> _About this exercise_: Quote the material below exactly as written, from the first line to the line that holds "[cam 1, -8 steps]", endpoints included.

◇ ◇ ◇ ◇ ◇ ◇ ◇

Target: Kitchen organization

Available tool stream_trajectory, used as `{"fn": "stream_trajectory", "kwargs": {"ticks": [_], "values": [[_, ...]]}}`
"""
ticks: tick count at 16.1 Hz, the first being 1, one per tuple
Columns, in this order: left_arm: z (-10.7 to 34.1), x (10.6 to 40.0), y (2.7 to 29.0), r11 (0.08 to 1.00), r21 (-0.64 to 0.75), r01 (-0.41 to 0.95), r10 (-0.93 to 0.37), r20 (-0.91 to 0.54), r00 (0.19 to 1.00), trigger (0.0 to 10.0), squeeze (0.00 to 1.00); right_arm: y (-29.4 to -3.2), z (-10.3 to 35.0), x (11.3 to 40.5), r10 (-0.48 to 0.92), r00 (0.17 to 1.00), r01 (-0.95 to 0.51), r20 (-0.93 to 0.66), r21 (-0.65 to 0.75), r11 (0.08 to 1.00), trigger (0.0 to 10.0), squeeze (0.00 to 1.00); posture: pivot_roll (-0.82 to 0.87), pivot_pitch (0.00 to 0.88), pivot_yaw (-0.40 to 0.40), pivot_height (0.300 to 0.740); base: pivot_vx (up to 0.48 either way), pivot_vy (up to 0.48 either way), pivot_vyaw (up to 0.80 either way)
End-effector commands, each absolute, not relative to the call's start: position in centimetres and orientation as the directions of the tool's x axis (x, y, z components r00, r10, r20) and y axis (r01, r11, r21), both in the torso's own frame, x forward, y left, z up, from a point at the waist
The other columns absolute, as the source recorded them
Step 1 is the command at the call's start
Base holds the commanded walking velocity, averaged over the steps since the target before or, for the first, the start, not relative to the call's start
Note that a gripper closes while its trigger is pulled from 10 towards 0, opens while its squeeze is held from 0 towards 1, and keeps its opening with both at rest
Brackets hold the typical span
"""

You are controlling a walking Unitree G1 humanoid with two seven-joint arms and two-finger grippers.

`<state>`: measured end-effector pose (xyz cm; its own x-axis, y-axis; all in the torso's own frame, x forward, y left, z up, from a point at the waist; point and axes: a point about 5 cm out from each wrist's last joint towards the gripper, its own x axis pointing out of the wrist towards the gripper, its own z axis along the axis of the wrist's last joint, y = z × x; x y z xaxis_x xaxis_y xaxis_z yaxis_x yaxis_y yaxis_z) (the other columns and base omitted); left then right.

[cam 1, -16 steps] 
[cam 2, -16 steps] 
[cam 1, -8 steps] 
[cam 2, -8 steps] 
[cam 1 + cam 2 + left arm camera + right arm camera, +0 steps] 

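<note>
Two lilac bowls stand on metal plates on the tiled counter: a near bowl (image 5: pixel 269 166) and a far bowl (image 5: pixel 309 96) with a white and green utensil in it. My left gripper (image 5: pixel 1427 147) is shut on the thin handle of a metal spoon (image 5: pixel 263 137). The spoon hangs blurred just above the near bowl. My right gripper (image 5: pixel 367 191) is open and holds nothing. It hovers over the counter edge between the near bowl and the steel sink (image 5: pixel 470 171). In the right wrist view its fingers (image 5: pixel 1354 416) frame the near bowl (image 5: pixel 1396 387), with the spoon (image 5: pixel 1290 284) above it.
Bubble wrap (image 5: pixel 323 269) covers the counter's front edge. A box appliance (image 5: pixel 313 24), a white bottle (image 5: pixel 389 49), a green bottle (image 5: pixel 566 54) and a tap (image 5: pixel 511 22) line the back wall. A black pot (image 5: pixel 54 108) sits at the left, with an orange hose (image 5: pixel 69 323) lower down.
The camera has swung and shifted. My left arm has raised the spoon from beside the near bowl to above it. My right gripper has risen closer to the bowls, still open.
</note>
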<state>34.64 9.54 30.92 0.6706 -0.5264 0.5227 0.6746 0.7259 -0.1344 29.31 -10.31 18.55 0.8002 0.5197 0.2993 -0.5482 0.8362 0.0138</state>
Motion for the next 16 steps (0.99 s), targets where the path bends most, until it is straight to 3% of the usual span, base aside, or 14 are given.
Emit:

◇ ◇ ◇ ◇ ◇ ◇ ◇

> _Finished task_:
Target: Kitchen organization

Available tool stream_trajectory, used as `{"fn": "stream_trajectory", "kwargs": {"ticks": [_], "values": [[_, ...]]}}`
"""
ticks: tick count at 16.1 Hz, the first being 1, one per tuple
Columns, in this order: left_arm: z (-10.7 to 34.1), x (10.6 to 40.0), y (2.7 to 29.0), r11 (0.08 to 1.00), r21 (-0.64 to 0.75), r01 (-0.41 to 0.95), r10 (-0.93 to 0.37), r20 (-0.91 to 0.54), r00 (0.19 to 1.00), trigger (0.0 to 10.0), squeeze (0.00 to 1.00); right_arm: y (-29.4 to -3.2), z (-10.3 to 35.0), x (11.3 to 40.5), r10 (-0.48 to 0.92), r00 (0.17 to 1.00), r01 (-0.95 to 0.51), r20 (-0.93 to 0.66), r21 (-0.65 to 0.75), r11 (0.08 to 1.00), trigger (0.0 to 10.0), squeeze (0.00 to 1.00); posture: pivot_roll (-0.82 to 0.87), pivot_pitch (0.00 to 0.88), pivot_yaw (-0.40 to 0.40), pivot_height (0.300 to 0.740); base: pivot_vx (up to 0.48 either way), pivot_vy (up to 0.48 either way), pivot_vyaw (up to 0.80 either way)
End-effector commands, each absolute, not relative to the call's start: position in centimetres and orientation as the directions of the tool's x axis (x, y, z components r00, r10, r20) and y axis (r01, r11, r21), both in the torso's own frame, x forward, y left, z up, from a point at the waist
The other columns absolute, as the source recorded them
Step 1 is the command at the call's start
Base holds the commanded walking velocity, averaged over the steps since the target before or, for the first, the start, not relative to the call's start
Note that a gripper closes while its trigger is pulled from 10 towards 0, opens while its squeeze is held from 0 towards 1, and keeps its opening with both at rest
Brackets hold the typical span
"""

You are controlling a walking Unitree G1 humanoid with two seven-joint arms and two-finger grippers.

`<state>`: measured end-effector pose (xyz cm; its own x-axis, y-axis; all in the torso's own frame, x forward, y left, z up, from a point at the waist; point and axes: a point about 5 cm out from each wrist's last joint towards the gripper, its own x axis pointing out of the wrist towards the gripper, its own z axis along the axis of the wrist's last joint, y = z × x; x y z xaxis_x xaxis_y xaxis_z yaxis_x yaxis_y yaxis_z) (the other columns and base omitted); left then right.

[cam 1, -16 steps] 
[cam 2, -16 steps] 
[cam 1, -8 steps] 

Nothing else belongs to this exercise.